I decided to take control. Slowly, and without the official blessing of my doctors (note to the reader: this is not medical advice, it was an act of desperation), I started experimenting with my dosage. I needed to find the line between screaming pain and a comatose existence. Over the next two months, I fought to peel back the layers of sedation. It wasn’t easy, but I found a better balance. I reclaimed a sliver of life.
To seal the deal, I did something completely irrational. I bought a car.
And not a sensible, easy-to-drive sedan suitable for a man with one working arm. No, I bought a VW Scirocco R. A hot hatch. It was a pure impulse buy—aggressive, fast, and entirely unnecessary. But every time I looked at it, it reminded me that I wasn’t dead yet. I was still here, and I still wanted to go fast.
Part 7: The Adjustment
By the time I bought the Scirocco, my financial landscape had settled. The permanent disability claim was finally approved, and the monthly checks started arriving. This steady income meant my only significant debt was the car itself. This was my new reality: I wasn’t working, but I wasn’t drowning.
The car became my symbol of freedom. I drove it only when my body allowed, but knowing it was there—and that I could drive it—mattered more than the mileage.
My domestic life shifted, too. After my father’s passing, my mother moved in with us. This provided a vital safety net, but as anyone who has lived with a parent as an adult knows, it’s a dynamic that comes with its own friction. It was a blessing, but a complex one.

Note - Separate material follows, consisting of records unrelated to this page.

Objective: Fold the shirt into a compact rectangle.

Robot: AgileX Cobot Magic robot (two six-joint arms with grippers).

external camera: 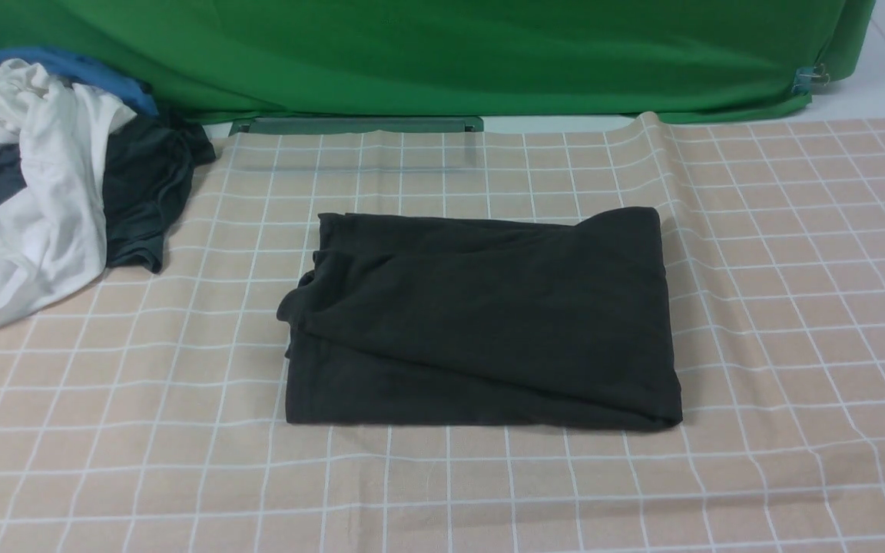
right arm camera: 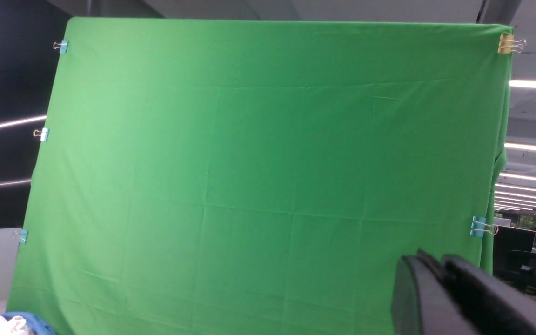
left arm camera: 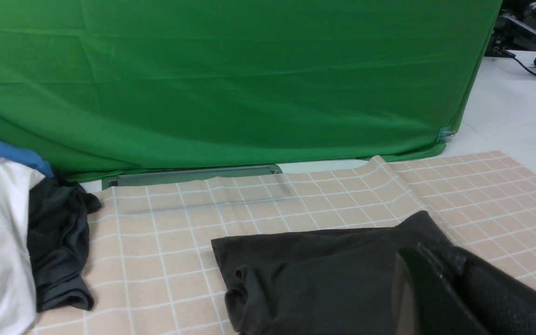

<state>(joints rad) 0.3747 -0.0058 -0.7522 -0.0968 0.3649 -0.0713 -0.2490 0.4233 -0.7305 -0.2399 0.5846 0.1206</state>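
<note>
The shirt [external camera: 481, 315] lies folded into a charcoal-black rectangle in the middle of the checked tablecloth [external camera: 796, 307]. Its left edge is bunched and no print shows. Neither gripper appears in the front view. In the left wrist view my left gripper [left arm camera: 435, 253] hangs above the shirt [left arm camera: 314, 279], near its far right corner. Its black fingers are pressed together with nothing between them. My right gripper [right arm camera: 433, 260] is raised and faces the green backdrop [right arm camera: 268, 163]. Its fingers stand together and hold nothing. The shirt is out of the right wrist view.
A pile of clothes sits at the back left: a white garment [external camera: 35, 192], a smaller dark grey garment [external camera: 143, 192] and blue fabric [external camera: 89, 73]. The green backdrop [external camera: 442, 54] closes off the far edge. The tablecloth has a raised wrinkle [external camera: 665, 169] right of the shirt.
</note>
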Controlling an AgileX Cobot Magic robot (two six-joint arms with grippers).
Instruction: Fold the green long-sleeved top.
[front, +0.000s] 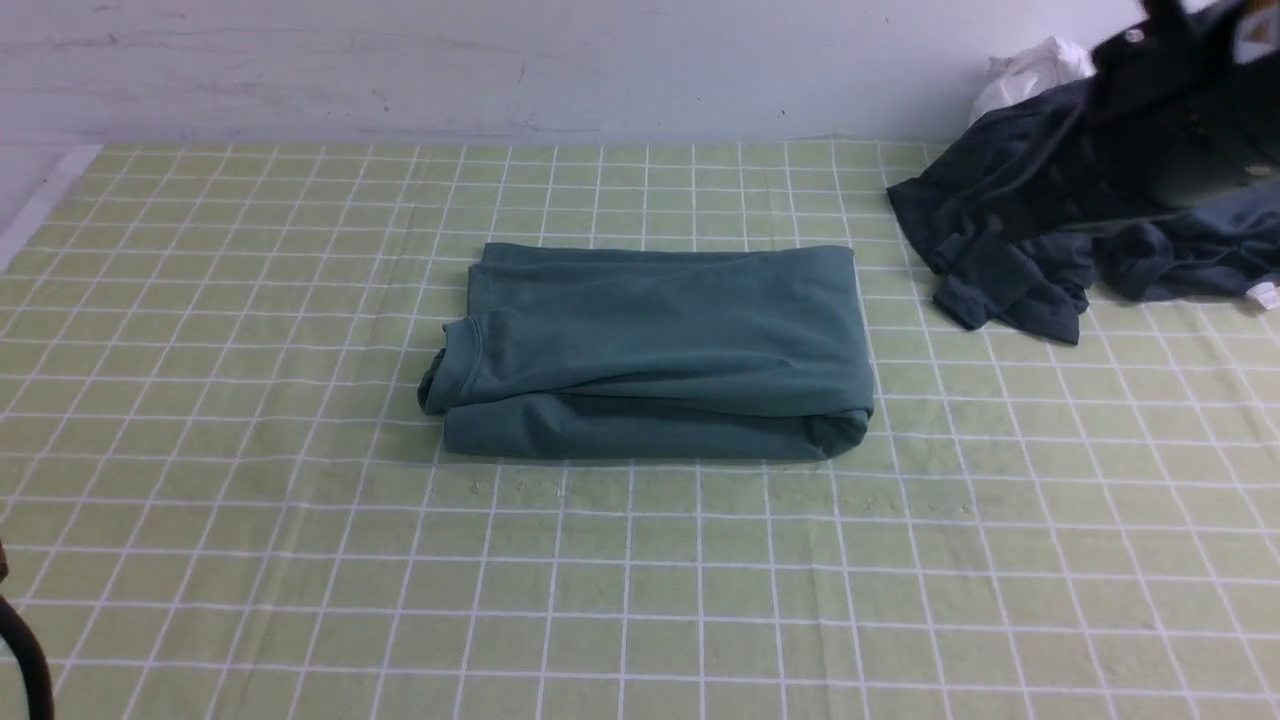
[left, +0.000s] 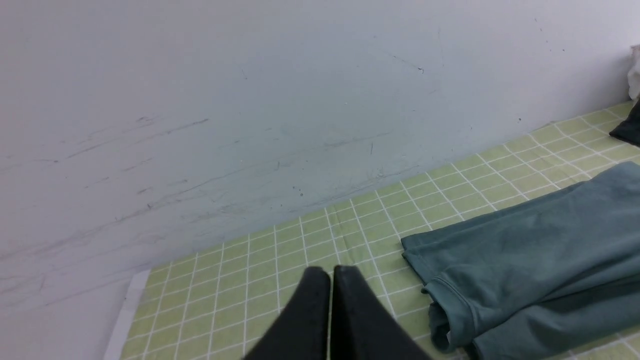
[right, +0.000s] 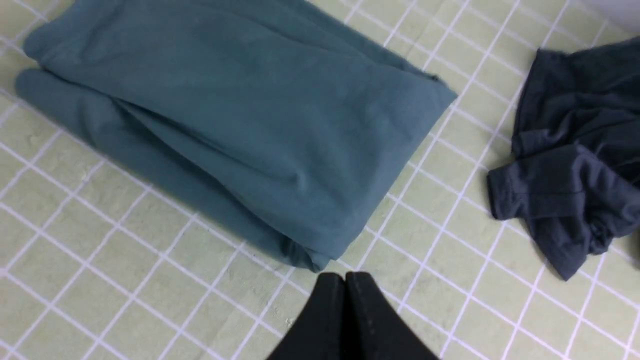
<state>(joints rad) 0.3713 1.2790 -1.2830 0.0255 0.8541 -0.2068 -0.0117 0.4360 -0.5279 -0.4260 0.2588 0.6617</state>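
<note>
The green long-sleeved top lies folded into a thick rectangle in the middle of the checked table, its ribbed neck at the left end. It also shows in the left wrist view and the right wrist view. My left gripper is shut and empty, above the cloth to the left of the top's neck end. My right gripper is shut and empty, raised just off the top's near right corner. Neither touches the top.
A crumpled charcoal-grey garment lies at the back right, also in the right wrist view. A small white cloth sits behind it by the wall. My blurred right arm hangs over that garment. The green checked tablecloth covers the table.
</note>
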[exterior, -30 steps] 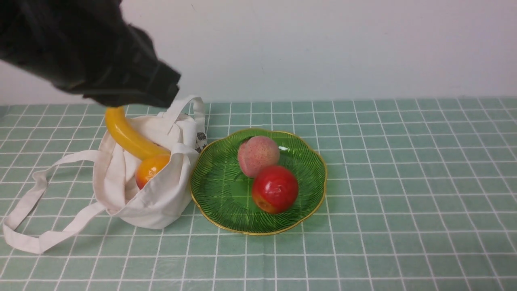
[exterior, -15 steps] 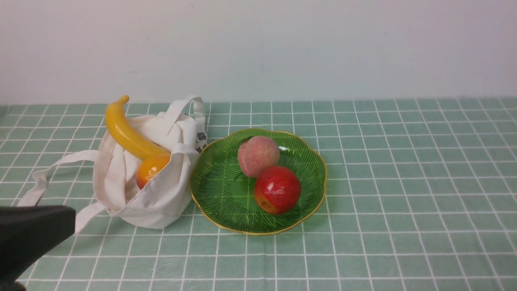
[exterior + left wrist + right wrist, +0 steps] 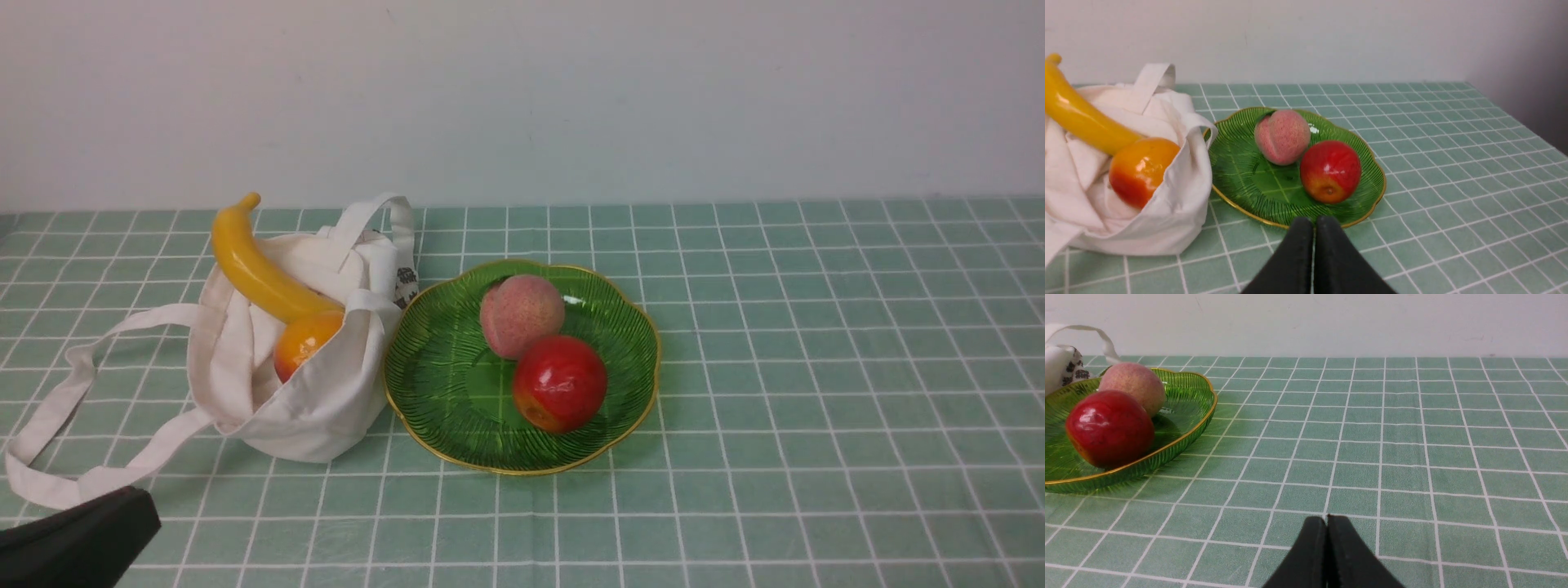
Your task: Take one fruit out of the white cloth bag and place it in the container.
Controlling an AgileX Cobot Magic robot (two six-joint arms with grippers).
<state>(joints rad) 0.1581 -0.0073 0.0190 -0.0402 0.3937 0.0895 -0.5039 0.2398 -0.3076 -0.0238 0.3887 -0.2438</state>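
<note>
The glossy red apple (image 3: pixel 560 383) lies in the green glass dish (image 3: pixel 441 384), touching the pink peach (image 3: pixel 521 315) behind it. The white cloth bag (image 3: pixel 326 400) slumps open just left of the dish, with nothing gripping it. My left gripper (image 3: pixel 1314 222) is shut and empty, low over the table in front of the dish's near rim; only a dark part of that arm (image 3: pixel 73 543) shows at the front view's bottom left corner. My right gripper (image 3: pixel 1326 520) is shut and empty, over bare table to the right of the dish (image 3: pixel 1180 428).
A yellow banana (image 3: pixel 253 269) and an orange (image 3: pixel 304 341) stick out of the bag's mouth. Its long strap handles (image 3: pixel 57 441) trail across the table to the left. A pale wall runs along the table's far edge.
The left arm has swung from above the bag down and back to the bottom left corner of the front view. The apple rocked slightly in the dish and now lies still.
</note>
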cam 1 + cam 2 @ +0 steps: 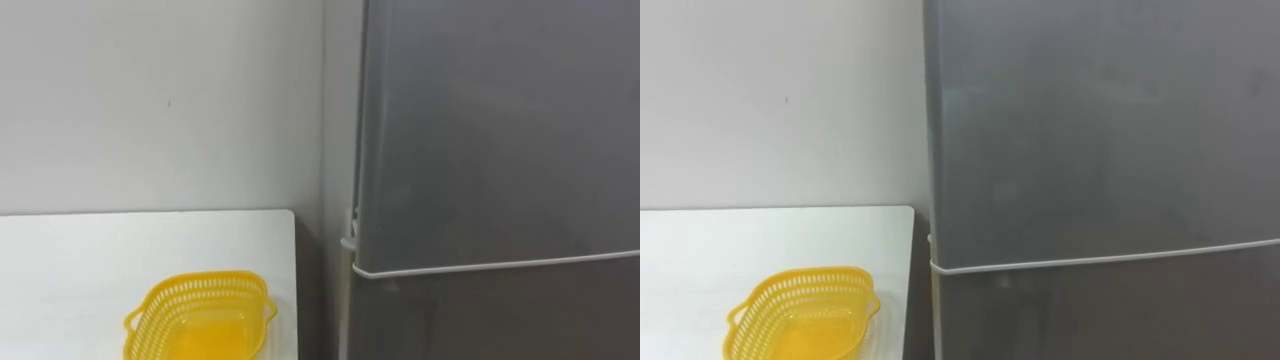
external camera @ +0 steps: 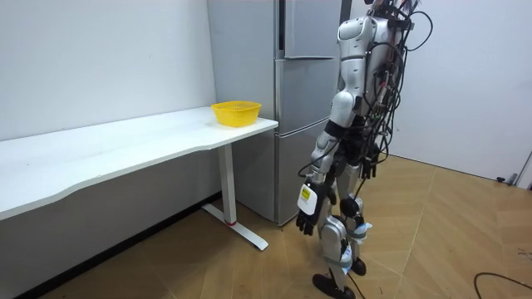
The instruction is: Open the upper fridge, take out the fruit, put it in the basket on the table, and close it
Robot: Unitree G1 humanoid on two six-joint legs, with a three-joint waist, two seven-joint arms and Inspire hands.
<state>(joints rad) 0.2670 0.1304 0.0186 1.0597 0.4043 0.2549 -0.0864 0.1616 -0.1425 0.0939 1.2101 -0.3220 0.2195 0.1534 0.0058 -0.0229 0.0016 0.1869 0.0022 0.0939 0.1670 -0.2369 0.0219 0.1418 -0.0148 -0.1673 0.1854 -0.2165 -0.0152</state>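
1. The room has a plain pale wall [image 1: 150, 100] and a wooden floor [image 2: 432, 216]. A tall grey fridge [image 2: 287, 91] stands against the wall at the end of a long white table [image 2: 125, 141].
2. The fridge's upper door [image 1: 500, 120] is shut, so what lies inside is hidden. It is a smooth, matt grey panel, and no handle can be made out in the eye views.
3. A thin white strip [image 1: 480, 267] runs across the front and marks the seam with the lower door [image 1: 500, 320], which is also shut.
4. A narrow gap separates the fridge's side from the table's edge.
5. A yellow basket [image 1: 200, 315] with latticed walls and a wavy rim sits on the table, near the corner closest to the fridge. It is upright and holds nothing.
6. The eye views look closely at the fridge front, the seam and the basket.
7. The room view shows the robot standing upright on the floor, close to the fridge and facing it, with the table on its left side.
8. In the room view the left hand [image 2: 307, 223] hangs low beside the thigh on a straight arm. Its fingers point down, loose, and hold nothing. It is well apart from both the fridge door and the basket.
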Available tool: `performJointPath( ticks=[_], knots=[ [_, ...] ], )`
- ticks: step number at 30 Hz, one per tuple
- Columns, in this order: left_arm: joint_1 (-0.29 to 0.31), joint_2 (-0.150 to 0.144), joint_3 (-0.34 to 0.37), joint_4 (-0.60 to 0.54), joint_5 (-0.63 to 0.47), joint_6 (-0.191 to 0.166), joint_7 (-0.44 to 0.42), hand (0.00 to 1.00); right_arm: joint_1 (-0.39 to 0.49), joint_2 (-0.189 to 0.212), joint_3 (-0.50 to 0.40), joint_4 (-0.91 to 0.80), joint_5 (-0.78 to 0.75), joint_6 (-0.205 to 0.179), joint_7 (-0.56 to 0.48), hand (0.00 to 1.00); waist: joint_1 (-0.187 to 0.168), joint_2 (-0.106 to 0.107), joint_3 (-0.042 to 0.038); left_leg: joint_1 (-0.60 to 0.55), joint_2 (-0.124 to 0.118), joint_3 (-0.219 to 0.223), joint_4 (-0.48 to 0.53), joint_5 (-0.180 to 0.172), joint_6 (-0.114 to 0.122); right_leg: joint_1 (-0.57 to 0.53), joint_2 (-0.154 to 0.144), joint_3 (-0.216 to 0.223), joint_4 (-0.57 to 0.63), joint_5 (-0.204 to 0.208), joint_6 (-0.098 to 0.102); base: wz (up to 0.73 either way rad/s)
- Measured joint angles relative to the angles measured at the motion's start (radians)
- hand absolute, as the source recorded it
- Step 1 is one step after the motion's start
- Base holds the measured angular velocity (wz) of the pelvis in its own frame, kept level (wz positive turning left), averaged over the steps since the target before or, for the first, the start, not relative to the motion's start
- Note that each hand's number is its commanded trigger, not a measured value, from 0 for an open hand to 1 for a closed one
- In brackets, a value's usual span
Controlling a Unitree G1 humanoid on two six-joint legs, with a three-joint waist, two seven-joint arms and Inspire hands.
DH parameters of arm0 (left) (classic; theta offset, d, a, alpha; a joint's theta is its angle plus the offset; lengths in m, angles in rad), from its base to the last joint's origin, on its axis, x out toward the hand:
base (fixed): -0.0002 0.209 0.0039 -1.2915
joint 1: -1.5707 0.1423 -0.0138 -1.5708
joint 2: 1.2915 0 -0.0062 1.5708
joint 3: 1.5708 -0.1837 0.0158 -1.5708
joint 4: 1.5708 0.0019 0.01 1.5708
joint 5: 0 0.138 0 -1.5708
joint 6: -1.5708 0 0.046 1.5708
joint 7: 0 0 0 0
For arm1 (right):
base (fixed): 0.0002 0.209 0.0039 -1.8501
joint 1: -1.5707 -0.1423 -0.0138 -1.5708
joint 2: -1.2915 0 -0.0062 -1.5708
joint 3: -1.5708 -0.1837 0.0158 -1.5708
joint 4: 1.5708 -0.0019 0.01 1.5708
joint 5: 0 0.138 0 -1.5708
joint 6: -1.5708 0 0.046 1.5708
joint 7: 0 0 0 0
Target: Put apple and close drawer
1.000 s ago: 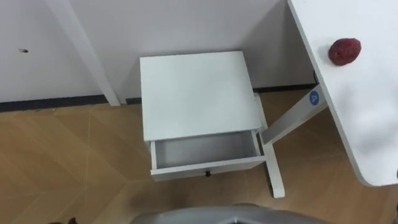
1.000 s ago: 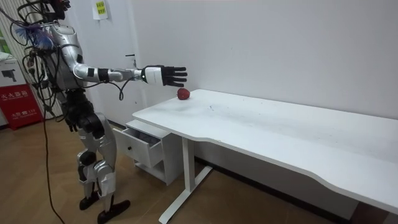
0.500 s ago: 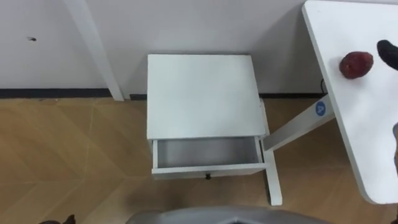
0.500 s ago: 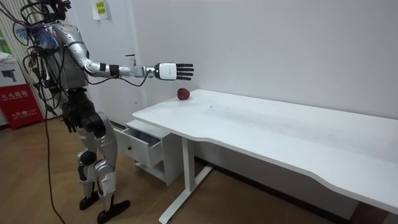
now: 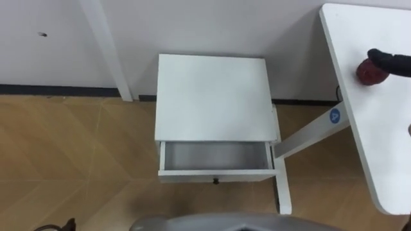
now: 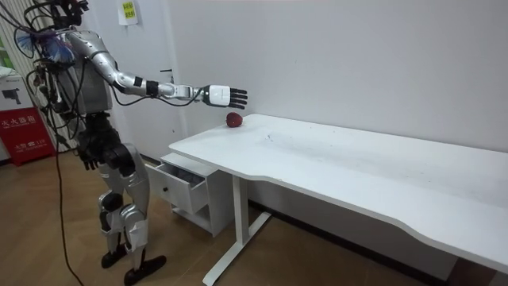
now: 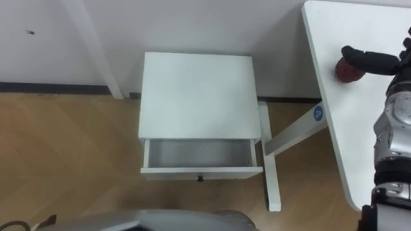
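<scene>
1. The step in hand is the reach for the apple [image 7: 347, 70]; nothing is gripped yet, so I judge the task to be at its start; the robot stands upright before the cabinet [image 5: 214, 96], at the end of the desk [image 5: 379, 147], with its right arm stretched out over the desk's corner.
2. The right hand [image 6: 225, 96] hovers over the apple with fingers straight and spread, holding nothing; the room view shows a gap between hand and fruit; in the eye views the dark fingers [image 7: 363, 58] cross the apple's upper edge.
3. The apple lies on the desk, near the corner by the wall, well apart from the drawer [image 5: 215, 156].
4. The drawer stands pulled out under the cabinet top; its inside looks bare; a small dark knob [image 5: 215, 181] sits on its front.
5. The next move likely calls for lowering the hand and curling the fingers round the apple; the fruit is round and may roll if nudged, so a descent from straight above seems wise; then comes the carry down to the drawer, which sits lower than the desk, a release inside, and a push on the front.
6. Writing: a round blue sticker [image 5: 333, 117] marks the desk's leg, its mark too small to read; a yellow notice [image 6: 127, 12] hangs on the wall; a red stand [image 6: 24, 127] bears white characters; apple and cabinet carry no label.
</scene>
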Motion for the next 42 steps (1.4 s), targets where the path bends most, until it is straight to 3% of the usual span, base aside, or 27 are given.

As my right arm became increasingly useless and the pain intensified, physical LEGO bricks became too difficult to manipulate. But the engineer in me refused to retire. I migrated to the digital realm, designing intricate LEGO sets using specialised CAD software. I spent hours rotating 3D bricks on a screen, building structures my hands could no longer hold. It kept my mind sharp and my days full.
Eventually, the financial reality checked in again. My disability income was reduced by 20%, and the math no longer worked. I had to sell the Scirocco. To my surprise, it didn’t crush me. A few years prior, that loss would have been devastating, but I was too busy in the little productive time I had to dwell on it.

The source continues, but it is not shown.